My workings are like this:
jam - pam - jim + pim
= (jam - pam) + (jim - pim)
= am (j - p) + im (j - p)
= (am + im)(j - p)

Can anyone tell me if this is correct? Thank you :)
• Apr 26th 2010, 04:31 AM
Soroban
Hello, yorkey!

You missed on a minus-sign and . . .

Quote:

Factor: .\$\displaystyle jam - pam - jim + pim\$

My workings are like this:

\$\displaystyle jam - pam - jim + pim\$

. . \$\displaystyle =\; (jam - pam) \:{\color{red}-}\: (jim - pim)\$

. . \$\displaystyle =\; am (j - p) \:{\color{red}-}\;im (j - p)\$

. . \$\displaystyle =\; (am \:{\color{red}-}\: im)(j - p)\$

. . \$\displaystyle =\;{\color{red}m}(a-i)(j-p) \$

• Apr 26th 2010, 04:47 AM
yorkey
Thank you for the quick reply! It's amazing how helpful some people, like yourself, are.

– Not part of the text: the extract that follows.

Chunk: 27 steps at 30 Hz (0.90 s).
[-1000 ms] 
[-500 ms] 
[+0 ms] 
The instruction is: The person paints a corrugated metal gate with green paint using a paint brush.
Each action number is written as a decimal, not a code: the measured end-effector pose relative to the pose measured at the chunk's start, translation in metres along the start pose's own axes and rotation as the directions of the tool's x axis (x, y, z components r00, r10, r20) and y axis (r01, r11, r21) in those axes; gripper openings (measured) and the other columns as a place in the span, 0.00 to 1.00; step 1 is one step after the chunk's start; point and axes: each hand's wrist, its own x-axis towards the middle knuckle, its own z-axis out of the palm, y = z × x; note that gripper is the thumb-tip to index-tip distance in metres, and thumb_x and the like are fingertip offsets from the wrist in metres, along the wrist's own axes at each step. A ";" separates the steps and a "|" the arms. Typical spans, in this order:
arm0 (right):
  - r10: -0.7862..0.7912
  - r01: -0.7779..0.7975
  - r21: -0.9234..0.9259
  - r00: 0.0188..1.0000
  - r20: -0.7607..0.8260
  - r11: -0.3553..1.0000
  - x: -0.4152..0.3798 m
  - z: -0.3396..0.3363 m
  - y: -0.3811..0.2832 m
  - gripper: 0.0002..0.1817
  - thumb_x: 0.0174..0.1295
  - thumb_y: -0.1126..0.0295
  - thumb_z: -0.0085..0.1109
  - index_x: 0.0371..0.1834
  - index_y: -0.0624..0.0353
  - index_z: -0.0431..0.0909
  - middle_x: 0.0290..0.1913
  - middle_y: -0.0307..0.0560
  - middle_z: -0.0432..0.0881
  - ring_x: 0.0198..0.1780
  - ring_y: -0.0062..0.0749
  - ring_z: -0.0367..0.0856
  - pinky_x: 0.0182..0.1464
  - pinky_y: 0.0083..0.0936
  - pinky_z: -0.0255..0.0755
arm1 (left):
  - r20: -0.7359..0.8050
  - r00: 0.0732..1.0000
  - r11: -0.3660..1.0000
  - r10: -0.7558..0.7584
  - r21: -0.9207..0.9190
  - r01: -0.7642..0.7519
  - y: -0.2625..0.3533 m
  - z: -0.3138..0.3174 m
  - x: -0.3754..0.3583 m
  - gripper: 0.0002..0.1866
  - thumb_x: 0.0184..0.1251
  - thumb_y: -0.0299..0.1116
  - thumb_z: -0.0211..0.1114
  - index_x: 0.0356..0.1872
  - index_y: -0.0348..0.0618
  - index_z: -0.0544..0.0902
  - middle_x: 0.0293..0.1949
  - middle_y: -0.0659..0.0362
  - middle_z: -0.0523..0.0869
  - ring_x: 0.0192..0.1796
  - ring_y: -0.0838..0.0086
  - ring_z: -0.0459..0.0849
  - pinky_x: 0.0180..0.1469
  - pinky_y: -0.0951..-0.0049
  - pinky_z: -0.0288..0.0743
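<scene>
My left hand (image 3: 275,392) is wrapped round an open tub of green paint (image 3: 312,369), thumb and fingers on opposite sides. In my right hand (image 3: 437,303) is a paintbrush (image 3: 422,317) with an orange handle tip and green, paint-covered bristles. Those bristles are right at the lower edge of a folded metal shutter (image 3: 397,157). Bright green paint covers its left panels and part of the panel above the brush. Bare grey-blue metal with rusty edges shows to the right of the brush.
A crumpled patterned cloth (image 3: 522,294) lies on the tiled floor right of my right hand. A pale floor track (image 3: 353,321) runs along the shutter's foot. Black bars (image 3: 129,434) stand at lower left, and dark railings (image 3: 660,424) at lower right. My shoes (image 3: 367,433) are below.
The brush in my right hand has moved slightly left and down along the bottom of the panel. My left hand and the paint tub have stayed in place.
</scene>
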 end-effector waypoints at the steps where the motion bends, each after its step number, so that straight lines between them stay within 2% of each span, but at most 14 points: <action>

But I don't understand the 1st line: If I want to change the sign inside the bracket from a plus sign to a negative sign, shouldn't I then change the sign outside of the bracket from a negative sign to a plus sign?
• May 10th 2010, 01:54 AM
yorkey
Hi,

I'm sorry to reply again, but the above question is still bothering me.

If I have this part of a sum:

Quote:

- (jim + pim)
, won't that change to

Quote:

+ (jim - pim)
I swap the signs around?
• May 10th 2010, 09:21 PM
oregon88
Yes an example of this is

-1(2+3)
You would just factor -1 into the problem changing them both (-2-3)